President Bush lifted the spirits of bone-weary rescue workers here today in a tightly controlled inspection of the shattered remains of the World Trade Center, where the search-and-rescue crews continued to labor amid dwindling hope that they will find more survivors.
Surrounded by applauding firefighters, police officers, construction tradesmen, local politicians and others, Bush saw for himself the deadly result of the two hijacked aircraft that smashed into the trade center's twin, 110-story towers Tuesday morning as part of the worst terrorist attack in U.S. history.
Speaking through a bullhorn from atop a pile of rubble, his arm draped around veteran New York firefighter Bob Beckwith, Bush said: "America today is on bended knee in prayer for the people whose lives were lost here, for the workers who work here, for the families that mourn. This nation stands with the good people of New York City, and New Jersey and Connecticut, as we mourn the loss of thousands of our citizens."
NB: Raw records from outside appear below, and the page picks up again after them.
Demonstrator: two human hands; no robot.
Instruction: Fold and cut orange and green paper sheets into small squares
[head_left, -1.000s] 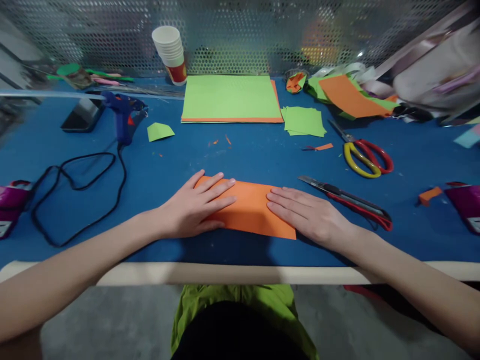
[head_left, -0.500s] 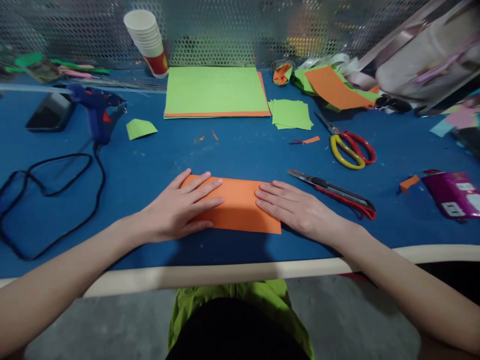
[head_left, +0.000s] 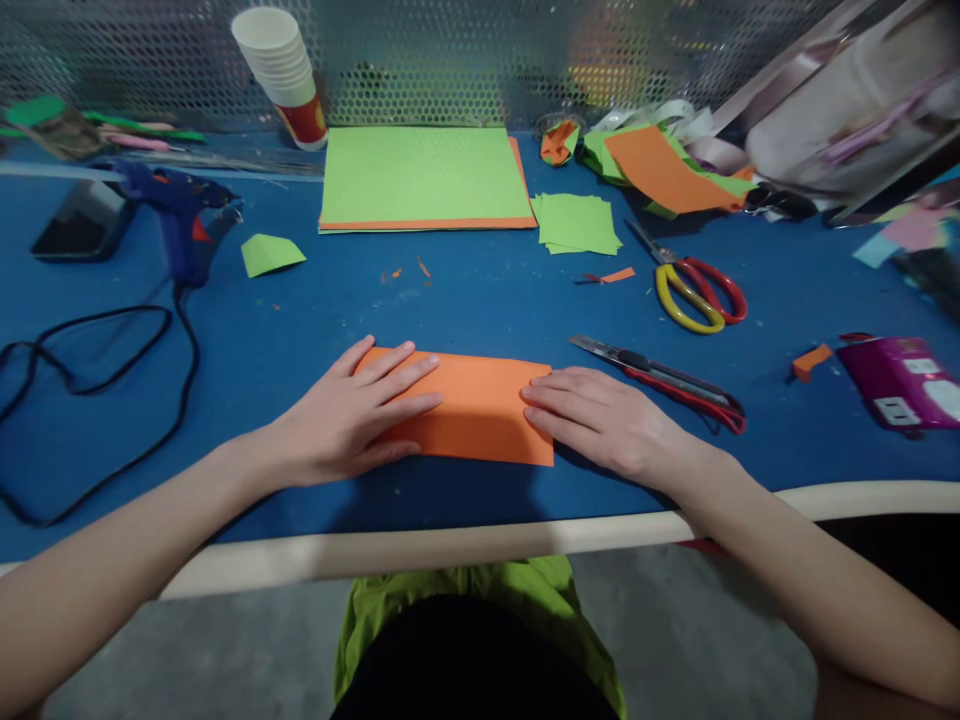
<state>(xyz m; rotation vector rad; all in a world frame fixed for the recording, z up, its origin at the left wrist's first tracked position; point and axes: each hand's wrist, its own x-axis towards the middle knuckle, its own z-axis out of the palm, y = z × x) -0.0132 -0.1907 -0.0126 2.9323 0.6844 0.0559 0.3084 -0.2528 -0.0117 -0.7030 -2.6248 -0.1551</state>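
Observation:
A rectangular sheet of orange paper (head_left: 480,410) lies flat near the front edge of the blue table. My left hand (head_left: 367,415) rests on its left end, fingers spread and pressing it down. At the opposite end, my right hand (head_left: 600,415) touches the paper's right edge with its fingertips, fingers stretched out and close together. Just beyond the right hand is a utility knife (head_left: 660,380) with a red and black handle, its blade pointing left. Scissors (head_left: 694,290) with red and yellow handles lie farther back.
Green and orange sheets (head_left: 427,175) are stacked at the back beside small green squares (head_left: 577,223). A glue gun (head_left: 176,215) with a looped black cord and paper cups (head_left: 281,75) stand left. Paper scraps (head_left: 667,170) and a purple packet (head_left: 900,382) are right.
My right hand has shifted slightly right, toward the paper's edge, its fingers now drawn a little closer together. My left hand stays on the paper. The whole view has shifted slightly.

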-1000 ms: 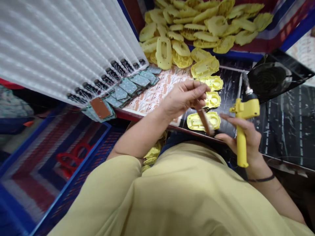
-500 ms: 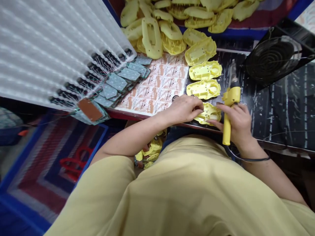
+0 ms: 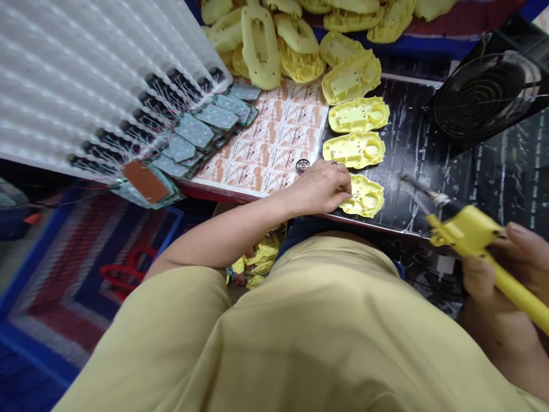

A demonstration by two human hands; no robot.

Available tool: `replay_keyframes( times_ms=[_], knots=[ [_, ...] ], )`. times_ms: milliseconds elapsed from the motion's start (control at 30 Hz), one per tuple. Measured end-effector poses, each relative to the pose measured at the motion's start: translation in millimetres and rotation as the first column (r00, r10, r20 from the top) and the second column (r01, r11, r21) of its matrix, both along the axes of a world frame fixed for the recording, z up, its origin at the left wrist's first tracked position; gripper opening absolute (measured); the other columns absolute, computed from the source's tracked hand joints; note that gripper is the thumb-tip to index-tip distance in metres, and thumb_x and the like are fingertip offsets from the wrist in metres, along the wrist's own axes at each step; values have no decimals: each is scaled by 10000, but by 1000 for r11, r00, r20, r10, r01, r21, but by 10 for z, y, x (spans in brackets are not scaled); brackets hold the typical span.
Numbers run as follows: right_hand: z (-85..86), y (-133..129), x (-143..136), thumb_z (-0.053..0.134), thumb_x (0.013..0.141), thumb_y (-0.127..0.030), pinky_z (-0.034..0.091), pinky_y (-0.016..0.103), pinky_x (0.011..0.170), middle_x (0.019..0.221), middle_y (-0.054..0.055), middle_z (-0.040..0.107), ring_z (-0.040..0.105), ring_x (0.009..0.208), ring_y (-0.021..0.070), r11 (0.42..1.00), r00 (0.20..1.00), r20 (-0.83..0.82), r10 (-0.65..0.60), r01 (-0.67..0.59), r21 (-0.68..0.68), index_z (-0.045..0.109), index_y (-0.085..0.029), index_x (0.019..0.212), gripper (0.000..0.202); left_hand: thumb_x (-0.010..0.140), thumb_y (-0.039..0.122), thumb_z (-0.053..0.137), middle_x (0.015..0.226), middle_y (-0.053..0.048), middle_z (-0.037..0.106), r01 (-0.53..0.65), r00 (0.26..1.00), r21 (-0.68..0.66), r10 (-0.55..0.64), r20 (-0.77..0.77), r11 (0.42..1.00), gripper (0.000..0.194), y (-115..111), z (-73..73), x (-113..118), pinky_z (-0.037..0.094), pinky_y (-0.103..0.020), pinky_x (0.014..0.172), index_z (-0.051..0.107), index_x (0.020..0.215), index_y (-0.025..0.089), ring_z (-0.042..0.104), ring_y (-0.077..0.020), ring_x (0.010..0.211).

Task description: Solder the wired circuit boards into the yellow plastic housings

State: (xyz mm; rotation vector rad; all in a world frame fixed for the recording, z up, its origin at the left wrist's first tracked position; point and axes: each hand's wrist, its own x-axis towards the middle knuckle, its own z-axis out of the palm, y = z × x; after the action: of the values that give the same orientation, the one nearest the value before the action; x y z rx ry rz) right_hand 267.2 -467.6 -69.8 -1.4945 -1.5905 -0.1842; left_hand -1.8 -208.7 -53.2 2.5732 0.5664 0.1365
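Observation:
My left hand (image 3: 325, 186) rests at the near table edge, its fingers curled together on the left end of a yellow plastic shell (image 3: 368, 196). The shell lies open side up; what the fingertips pinch inside it is hidden. Out to the right, past the table edge, my right hand (image 3: 506, 280) is wrapped around a yellow soldering gun (image 3: 469, 232). Its thin dark tip points left and up, away from the shell, slightly blurred. Two similar shells, a middle one (image 3: 354, 150) and a farther one (image 3: 359, 114), lie in a column beyond.
More yellow shells (image 3: 261, 48) are heaped at the back by a blue-rimmed bin (image 3: 450, 43). Wired green circuit boards (image 3: 195, 137) overlap on the left beside a white ribbed sheet (image 3: 86, 68). A black fan (image 3: 484, 91) stands back right. A small black ring-shaped part (image 3: 302, 166) lies near my left hand.
My right hand has swung right and toward me with the soldering gun, away from the shell. My left hand stays on the shell. The view has shifted slightly.

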Motion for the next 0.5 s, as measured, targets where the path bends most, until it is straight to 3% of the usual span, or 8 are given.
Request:
replay_keyframes(
  times_ms=[67,133,300,500],
  knots=[
    [-15,128,-108,902,877,-291,610,358,573,964,18,778,740,720,225,982,982,60,180,-183,51,683,-317,1498,658,938,208,628,1021,-82,805,-5,1000,1,5,-9,1000,177,-1,3,5,514,-417,1006,800,910,180,741,-253,1022],
    [-42,230,-228,897,886,-249,579,314,513,868,3,765,733,671,204,971,972,40,233,-235,51,711,-276,1426,572,932,219,638,1028,-86,806,-8,1000,2,8,-19,1000,170,1,7,13,512,-425,1006,801,905,179,743,-260,1026],
    [-152,264,-374,831,964,-277,595,298,549,774,-5,750,738,636,186,977,977,19,214,-214,12,706,-252,1035,146,923,226,629,1028,-80,808,-16,999,7,17,-36,1000,179,10,16,24,511,-418,990,802,901,186,744,-256,1015],
    [-73,312,-380,793,999,-223,597,256,584,847,2,777,769,712,164,964,957,114,266,-261,-56,648,-252,1019,150,927,230,612,1022,-64,802,-13,999,35,14,-39,999,187,-2,27,34,502,-405,970,795,904,196,735,-244,1004]
  ],
)
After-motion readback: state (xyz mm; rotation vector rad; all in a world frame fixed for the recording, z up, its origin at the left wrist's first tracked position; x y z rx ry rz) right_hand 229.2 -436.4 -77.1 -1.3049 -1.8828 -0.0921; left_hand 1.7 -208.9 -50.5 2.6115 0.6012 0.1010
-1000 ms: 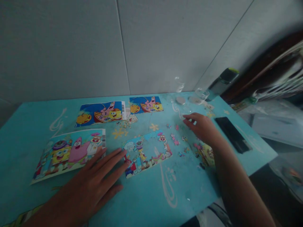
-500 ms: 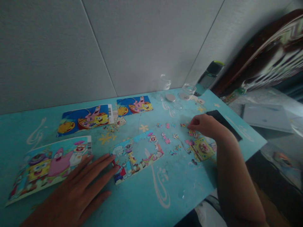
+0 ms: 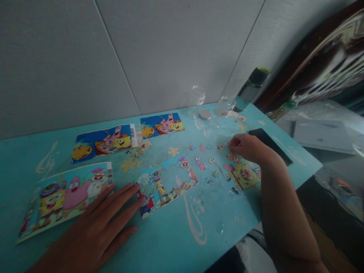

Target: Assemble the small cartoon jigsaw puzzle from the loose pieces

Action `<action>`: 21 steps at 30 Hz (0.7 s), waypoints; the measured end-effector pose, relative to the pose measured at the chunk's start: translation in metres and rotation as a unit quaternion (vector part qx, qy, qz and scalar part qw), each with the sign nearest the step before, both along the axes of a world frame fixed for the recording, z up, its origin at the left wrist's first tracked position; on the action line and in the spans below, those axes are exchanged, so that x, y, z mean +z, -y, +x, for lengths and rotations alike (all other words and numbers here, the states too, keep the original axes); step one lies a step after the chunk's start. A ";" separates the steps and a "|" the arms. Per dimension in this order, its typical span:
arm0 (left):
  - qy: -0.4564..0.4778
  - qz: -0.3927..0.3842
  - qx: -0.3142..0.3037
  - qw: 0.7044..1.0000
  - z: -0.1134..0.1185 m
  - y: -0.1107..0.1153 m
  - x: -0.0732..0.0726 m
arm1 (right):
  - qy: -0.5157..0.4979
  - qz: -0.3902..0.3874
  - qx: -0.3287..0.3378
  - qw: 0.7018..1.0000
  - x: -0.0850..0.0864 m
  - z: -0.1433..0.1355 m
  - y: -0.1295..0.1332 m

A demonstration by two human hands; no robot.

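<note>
My left hand (image 3: 96,223) lies flat and open, fingers spread, its fingertips at the left edge of a partly assembled cartoon jigsaw puzzle (image 3: 148,208). The puzzle's border is joined, and a gap in its middle shows the table. My right hand (image 3: 244,146) is closed in a pinch low over the table, beside loose puzzle pieces (image 3: 202,165). Whatever it may pinch is hidden by the fingers. Right below it lies a yellow cartoon-face picture (image 3: 245,175). Under my left hand's knuckles is a printed picture card (image 3: 74,195) with similar characters.
Two blue picture sheets (image 3: 104,144) lie along the wall side, small bits (image 3: 135,153) near them. Clear cups (image 3: 198,95), a round lid (image 3: 205,114) and a dark bottle (image 3: 253,89) stand at the back right. A black flat object (image 3: 270,146) lies beyond my right wrist.
My right hand has shifted slightly right, a little farther from the nearest loose piece. My left hand stays at the puzzle's edge. The camera view has moved a little.
</note>
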State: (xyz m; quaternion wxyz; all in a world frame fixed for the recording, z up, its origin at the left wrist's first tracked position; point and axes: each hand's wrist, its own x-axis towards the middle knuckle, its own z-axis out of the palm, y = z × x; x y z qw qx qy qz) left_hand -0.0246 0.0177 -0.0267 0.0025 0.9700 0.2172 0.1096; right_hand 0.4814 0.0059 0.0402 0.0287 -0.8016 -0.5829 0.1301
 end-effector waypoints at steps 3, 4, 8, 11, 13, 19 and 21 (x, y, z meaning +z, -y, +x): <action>-0.001 0.003 0.001 1.000 0.001 0.001 0.001 | -0.005 0.001 -0.004 1.000 0.000 0.001 -0.001; -0.001 0.001 0.001 1.000 0.001 0.001 0.002 | -0.004 0.003 -0.008 1.000 0.000 0.001 -0.002; 0.000 -0.006 0.007 1.000 0.002 0.001 0.004 | -0.008 0.013 -0.012 1.000 0.000 0.002 -0.003; 0.003 -0.002 0.000 1.000 0.002 0.001 0.004 | -0.032 0.022 -0.003 0.999 0.000 0.003 -0.003; -0.001 -0.001 -0.003 1.000 0.002 0.001 0.003 | -0.046 0.024 0.005 0.999 -0.001 0.004 -0.003; 0.008 0.004 -0.010 1.000 0.001 0.001 0.001 | -0.059 0.020 0.012 0.998 -0.002 0.008 -0.006; 0.006 0.005 -0.013 1.000 0.001 0.001 0.002 | -0.081 0.019 0.018 0.996 -0.003 0.008 -0.007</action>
Someone in the crowd shouted, "I can't hear you," and Bush replied: "I can hear you. The rest of the world hears you. And the people who knocked these buildings down will hear all of us soon."
The workers began pumping their fists and erupted in a chant: "USA! USA! USA!"
Before his remarks, Bush took a 10-minute helicopter tour with Mayor Rudolph W. Giuliani and New York Gov. George Pataki, surveying the smoldering rubble with welding arcs lighting up the gray day. He said later that he was "shocked at the size of the destruction." Security was extraordinarily tight and Air Force One was escorted by fighter jets on the journey from Washington.
Before Bush arrived, prayer services were held across the city, and tonight there were candlelight vigils at Lincoln Center Plaza and other locations. Rain fell here Thursday night and this morning New York was shrouded in gray drizzle. The wet weather slowed the painstaking task of removing debris, which became heavier and slippery as dust turned to mud.
The skies gradually cleared during the day, but not so the grim reality at the southern tip of Manhattan Island.
The numbers released by officials only hinted at the extent of the death and destruction. Three days after the collapse of the twin towers, only 124 bodies have been removed from the rubble, and 59 of those have been identified. But authorities said that 4,717 people have been reported missing.
Of those who did escape the carnage, about 3,200 people have been treated at local hospitals, they said. Many of those were rescue workers suffering from respiratory and eye problems caused by the acrid smoke that billowed from the ruins.
Giuliani said that 13,000 tons of debris have been removed from the World Trade Center site in 1,400 truckloads. But an immense amount of rubble remains littering the ground.
As the search-and-rescue work continued, local officials warned that the spread of rumors and false reports would hinder the efforts of the rescue crews. One such incident Thursday night led to the arrest of a woman who claimed to have had cellular phone contact with 10 people buried alive under the trade center's collapsed Tower One.
Authorities charged the woman with reckless endangerment and making false reports and were also investigating whether federal charges can be filed against her.
"She's a nut," Police Commissioner Bernard Kerik declared at a news conference today. He said the woman, wearing medical scrubs, approached rescue workers and claimed that her husband was a Port Authority police officer and that he had called her from the rubble and said he was trapped with nine other people. Eventually, authorities determined that the name and badge number she supplied were false, but by then rescuers were already furiously digging into the debris.
"This is extremely dangerous," Kerik said. "We have thousands of people working at the site, and people got very aggressive. There are firefighters and cops on those lines with brothers, family members, partners who they are looking for. They are very emotional about what they are doing."
Giuliani today also turned his attention to a longer-term problem that confronts this city -- the economic impact from the terrorist attack and all the disruptions that it caused.
The three New York area airports -- La Guardia, John F. Kennedy and Newark -- resumed operations this morning. The New York Stock Exchange and Nasdaq Stock Market are scheduled to reopen Monday, and Giuliani prodded other businesses in the financial district to do the same.
Congress approved a major aid measure for New York this morning and a state package of emergency funding is already on the way to the city. Giuliani said he hoped that business leaders will not decide to rebuild their companies elsewhere.
"We're very concerned about the loss of jobs and helping businesses to rebuild," Giuliani said. "They will get a significant amount of help so that they cannot only reestablish but grow and flourish even more."
Economic recovery is a long-term task, but for those New Yorkers with missing loved ones, there was only one immediate concern. They gathered again today at the Armory on Lexington Avenue as the rain drenched the fluttering photos taped to every available surface. Many of the photo posters contained phone numbers, pleas for help and poignant messages. "We Love You Daddy. Come Home," one said.
Some of the people who came to the Armory today brought with them items that could signal the end of their fragile hopes. They carried T-shirts, hairbrushes and toothbrushes, from which DNA samples could be extracted to aid in identifying the dead.